From Bharath Rupireddy
Subject Re: Multi Inserts in CREATE TABLE AS - revived patch
Date
Msg-id CALj2ACX0b_WxmPHUELBY1ntW603h_GQ=yE0BX05QQ+VHHPPRDQ@mail.gmail.com
Whole thread Raw
In response to Re: Multi Inserts in CREATE TABLE AS - revived patch  (Luc Vlaming <luc@swarm64.com>)
Responses Re: Multi Inserts in CREATE TABLE AS - revived patch  (Michael Paquier <michael@paquier.xyz>)
List pgsql-hackers
On Wed, Nov 25, 2020 at 2:11 PM Luc Vlaming <luc@swarm64.com> wrote:
>
> Thanks for reviving the patch! I did unfortunately have to shift my
> priorities somewhat and did not find much time to work on open source
> things the last week(s).
>

Thanks for the comments.

>
> I'm wondering about the use of the GetTupleSize function. As far as I
> understand the idea is to limit the amount of buffered data, presumably
> to not write too much data at once for intorel_flush_multi_insert.
> If I understood correctly how it all works, the table slot can however
> be of different type than the source slot, which makes that the call to
> CopySlot() potentially stores a different amount of data than computed
> by GetTupleSize(). Not sure if this is a big problem as an estimation
> might be good enough?
>

Yeah. The tuple size may change after ExecCopySlot().

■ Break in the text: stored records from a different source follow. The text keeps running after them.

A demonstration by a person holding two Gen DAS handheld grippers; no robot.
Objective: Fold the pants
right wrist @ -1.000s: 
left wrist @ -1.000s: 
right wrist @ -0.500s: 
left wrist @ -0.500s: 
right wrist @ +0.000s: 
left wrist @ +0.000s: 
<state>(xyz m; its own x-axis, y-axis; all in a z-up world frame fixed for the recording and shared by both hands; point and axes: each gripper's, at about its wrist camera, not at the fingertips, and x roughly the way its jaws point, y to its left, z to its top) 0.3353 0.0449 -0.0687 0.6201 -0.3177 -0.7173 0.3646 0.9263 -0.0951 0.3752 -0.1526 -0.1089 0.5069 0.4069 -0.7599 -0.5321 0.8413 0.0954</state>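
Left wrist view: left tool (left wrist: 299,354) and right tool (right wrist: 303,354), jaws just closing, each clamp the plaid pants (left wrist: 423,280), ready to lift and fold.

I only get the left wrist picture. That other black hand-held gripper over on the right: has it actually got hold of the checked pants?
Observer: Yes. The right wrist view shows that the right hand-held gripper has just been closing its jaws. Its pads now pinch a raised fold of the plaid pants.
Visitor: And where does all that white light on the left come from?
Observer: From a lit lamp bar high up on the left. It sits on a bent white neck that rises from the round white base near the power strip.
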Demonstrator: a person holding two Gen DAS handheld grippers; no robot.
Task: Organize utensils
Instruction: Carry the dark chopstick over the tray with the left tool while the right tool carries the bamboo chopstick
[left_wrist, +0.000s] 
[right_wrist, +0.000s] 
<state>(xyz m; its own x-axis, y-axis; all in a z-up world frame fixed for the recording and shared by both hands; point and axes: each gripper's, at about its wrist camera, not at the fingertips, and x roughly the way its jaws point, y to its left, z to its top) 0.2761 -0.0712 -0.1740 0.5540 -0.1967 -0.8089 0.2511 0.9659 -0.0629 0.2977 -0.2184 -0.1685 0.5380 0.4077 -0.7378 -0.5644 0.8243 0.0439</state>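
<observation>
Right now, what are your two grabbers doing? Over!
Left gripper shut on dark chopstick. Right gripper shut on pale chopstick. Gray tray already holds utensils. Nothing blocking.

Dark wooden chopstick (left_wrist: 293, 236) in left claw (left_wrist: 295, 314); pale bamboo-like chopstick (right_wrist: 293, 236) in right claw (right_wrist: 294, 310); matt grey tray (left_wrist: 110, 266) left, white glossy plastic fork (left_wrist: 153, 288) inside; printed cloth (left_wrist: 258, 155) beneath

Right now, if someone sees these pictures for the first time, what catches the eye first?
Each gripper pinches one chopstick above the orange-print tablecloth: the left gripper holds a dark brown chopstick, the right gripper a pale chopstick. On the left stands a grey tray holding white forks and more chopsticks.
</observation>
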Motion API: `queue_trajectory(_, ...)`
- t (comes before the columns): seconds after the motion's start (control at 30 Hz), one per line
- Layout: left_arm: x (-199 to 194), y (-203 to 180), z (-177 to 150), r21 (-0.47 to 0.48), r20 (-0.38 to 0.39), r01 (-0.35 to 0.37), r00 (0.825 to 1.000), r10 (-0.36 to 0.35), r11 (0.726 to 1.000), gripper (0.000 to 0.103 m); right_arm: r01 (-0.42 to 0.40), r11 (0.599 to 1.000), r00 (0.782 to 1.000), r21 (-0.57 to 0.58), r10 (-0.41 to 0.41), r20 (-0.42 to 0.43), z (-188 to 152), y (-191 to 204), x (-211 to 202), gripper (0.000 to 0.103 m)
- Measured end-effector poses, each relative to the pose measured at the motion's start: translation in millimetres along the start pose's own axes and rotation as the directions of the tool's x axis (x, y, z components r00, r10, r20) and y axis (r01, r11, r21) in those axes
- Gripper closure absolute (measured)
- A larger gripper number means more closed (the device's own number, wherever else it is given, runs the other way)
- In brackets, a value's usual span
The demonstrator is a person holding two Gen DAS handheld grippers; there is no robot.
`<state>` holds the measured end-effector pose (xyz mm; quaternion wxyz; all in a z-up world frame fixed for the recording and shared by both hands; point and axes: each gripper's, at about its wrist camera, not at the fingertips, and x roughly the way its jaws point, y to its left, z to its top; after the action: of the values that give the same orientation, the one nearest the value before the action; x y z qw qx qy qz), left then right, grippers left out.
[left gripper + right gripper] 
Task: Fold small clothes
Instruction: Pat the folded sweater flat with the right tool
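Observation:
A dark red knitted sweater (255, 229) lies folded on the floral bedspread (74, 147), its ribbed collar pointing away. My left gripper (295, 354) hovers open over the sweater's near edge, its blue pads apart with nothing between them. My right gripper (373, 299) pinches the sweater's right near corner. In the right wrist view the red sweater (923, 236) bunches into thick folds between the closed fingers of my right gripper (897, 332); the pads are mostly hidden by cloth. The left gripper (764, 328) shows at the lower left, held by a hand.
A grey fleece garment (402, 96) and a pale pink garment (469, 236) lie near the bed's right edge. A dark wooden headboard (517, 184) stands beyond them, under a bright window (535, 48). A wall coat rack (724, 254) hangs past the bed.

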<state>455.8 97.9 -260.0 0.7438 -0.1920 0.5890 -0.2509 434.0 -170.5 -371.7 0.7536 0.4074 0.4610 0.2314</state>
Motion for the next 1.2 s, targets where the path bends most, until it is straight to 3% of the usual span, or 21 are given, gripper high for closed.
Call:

For instance, create table t2 as select a1 from t1; where t1 has two integer columns a1, b1. I'm creating t2 with single column a1 from t1 which makes the source slot virtual.

Source slot is virtual and the size calculated with GetTupleSize() is 8 bytes:
(gdb) p *slot
$18 = {type = T_TupleTableSlot, tts_flags = 16, tts_nvalid = 1,
  tts_ops = 0x562c592652c0 <TTSOpsVirtual>,
  tts_tupleDescriptor = 0x562c5a0409f0, tts_values = 0x562c5a040b50,
  tts_isnull = 0x562c5a040b58, tts_mcxt = 0x562c5a040320, tts_tid = {
    ip_blkid = {bi_hi = 65535, bi_lo = 65535}, ip_posid = 0}, tts_tableOid = 0}
(gdb) call GetTupleSize(slot, 65535)
$24 = 8

After ExecCopySlot(batchslot, slot), destination slot changes to TTSOpsBufferHeapTuple and the GetTupleSize() gives 28 bytes now.
(gdb) p *batchslot
$19 = {type = T_TupleTableSlot, tts_flags = 20, tts_nvalid = 0,
  tts_ops = 0x562c592653e0 <TTSOpsBufferHeapTuple>,
  tts_tupleDescriptor = 0x7f063fbeecd0, tts_values = 0x562c5a05daa8,
  tts_isnull = 0x562c5a05dab0, tts_mcxt = 0x562c5a040320, tts_tid = {
    ip_blkid = {bi_hi = 65535, bi_lo = 65535}, ip_posid = 0}, tts_tableOid = 0}
(gdb) call GetTupleSize(batchslot, 65535)
$25 = 28

I think your suggestion to call GetTupleSize() on the destination slot after ExecCopySlot() is right. I changed it in the v4 patch.

>
> Some other solutions/implementations would be:
> - compute the size after doing CopySlot. Maybe the relation never wants
> a virtual tuple and then you can also simplify GetTupleSize?
>

I think we need to have TTSOpsVirtual code in GetTupleSize() because table_slot_create() which gets called before ExecCopySlot() may create virtual slots for cases such as views and partitioned tables. Though we can not insert into views or partitioned tables using CTAS, I want GetTupleSize() to be a generic function. Right now, I can not find other use cases where GetTupleSize() can be used.

>
> - after CopySlot ask for the memory consumed in the slot using
> MemoryContextMemAllocated.
>

MemoryContextMemAllocated of the slot's tts_mcxt will always have extra bytes and those extra bytes are way more compared to the actual tuple bytes. And most of the time, ExecCopySlot() will just point the src slot tts_mcxt to dest slot  tts_mcxt. For instance, for a single row with a single integer column of 8 bytes, the mem_allocated is 49232 bytes. This is the reason we can not rely on mem_allocated.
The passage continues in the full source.